**PROBLEM DESCRIPTION**
Beneath this instruction is a listing. Transcribe from it only the stretch from the line with "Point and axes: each" through the line with "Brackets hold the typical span", both end lines included, exactly as written.

**SUPPLIED INFORMATION**
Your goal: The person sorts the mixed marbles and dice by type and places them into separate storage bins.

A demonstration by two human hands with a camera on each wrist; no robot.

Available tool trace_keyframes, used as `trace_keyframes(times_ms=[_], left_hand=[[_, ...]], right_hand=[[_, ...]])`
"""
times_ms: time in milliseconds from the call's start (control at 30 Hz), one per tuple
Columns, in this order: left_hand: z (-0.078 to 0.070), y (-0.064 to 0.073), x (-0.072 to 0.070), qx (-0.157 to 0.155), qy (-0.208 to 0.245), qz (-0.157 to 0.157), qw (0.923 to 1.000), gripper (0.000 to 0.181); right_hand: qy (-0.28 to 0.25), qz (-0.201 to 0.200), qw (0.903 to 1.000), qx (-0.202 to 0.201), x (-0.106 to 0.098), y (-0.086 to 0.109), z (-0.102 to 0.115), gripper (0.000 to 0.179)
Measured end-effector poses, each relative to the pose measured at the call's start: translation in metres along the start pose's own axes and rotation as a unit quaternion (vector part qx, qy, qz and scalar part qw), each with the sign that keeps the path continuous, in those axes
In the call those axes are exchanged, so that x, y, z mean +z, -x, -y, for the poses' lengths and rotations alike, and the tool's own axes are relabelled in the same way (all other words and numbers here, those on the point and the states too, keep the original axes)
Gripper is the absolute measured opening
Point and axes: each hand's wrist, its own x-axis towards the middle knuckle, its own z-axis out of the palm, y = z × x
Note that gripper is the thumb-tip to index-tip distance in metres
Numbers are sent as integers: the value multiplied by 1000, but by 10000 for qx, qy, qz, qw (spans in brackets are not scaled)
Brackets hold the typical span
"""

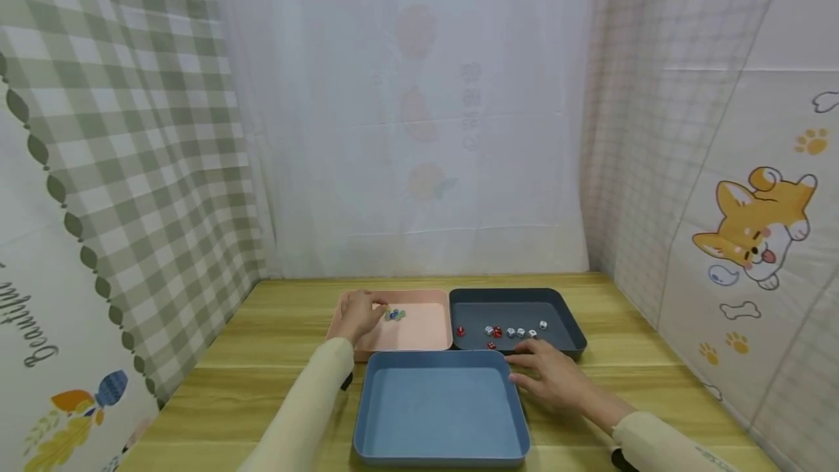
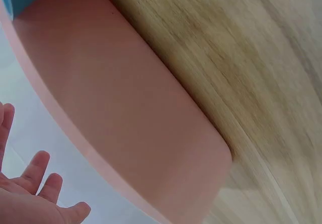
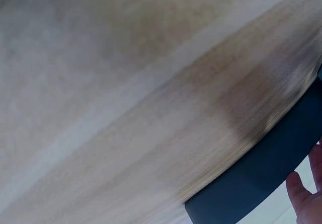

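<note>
My left hand hovers over the left part of the pink tray, its fingers reaching toward a small cluster of glass marbles, blue and yellow-green. In the left wrist view, the fingers are spread apart with nothing held, above the tray's rim. My right hand is at the front edge of the dark tray, close to the corner of the blue tray. Its fingers lie loosely extended and hold nothing. White dice and red dice are scattered in the dark tray.
The pink and dark trays stand side by side at the back of the wood-grain table, with the blue tray in front. A white curtain hangs behind, a green checked cloth at the left and a printed cloth at the right.
</note>
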Motion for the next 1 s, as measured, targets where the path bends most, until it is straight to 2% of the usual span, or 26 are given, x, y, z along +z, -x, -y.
trace_keyframes(times_ms=[233,400,533,600,700,767,833,1000], left_hand=[[0,2,-8,12,-386,-104,9992,23],[-4,6,-12,-48,-353,-152,9992,22],[-11,10,-14,16,-276,-185,9994,22],[-15,13,-15,137,-245,-182,9994,23],[-21,20,-16,563,-296,-209,9978,24],[-25,26,-15,893,-432,-177,9949,25],[-27,34,-15,1093,-638,-38,9920,27],[-28,52,-12,1135,-1389,534,9823,42]], right_hand=[[8,72,9999,109,2,1,-4,38],[37,97,9999,121,3,0,-6,38],[8,141,9998,128,2,0,-7,38],[-51,206,9996,164,0,0,-6,38],[-149,328,9990,255,-3,1,-5,36],[-223,380,9985,319,-4,2,-4,35],[-267,409,9981,363,-4,2,-3,34],[-250,345,9985,358,-5,3,-3,34]])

**YOUR RESPONSE**
Point and axes: each hand's wrist, its own x-axis towards the middle knuckle, its own z-axis out of the palm, y = z × x
Note that gripper is the thumb-tip to index-tip distance in metres
Numbers are sent as integers: the value multiplied by 1000, but by 10000 for qx, qy, qz, qw (spans in brackets are not scaled)
Brackets hold the typical span

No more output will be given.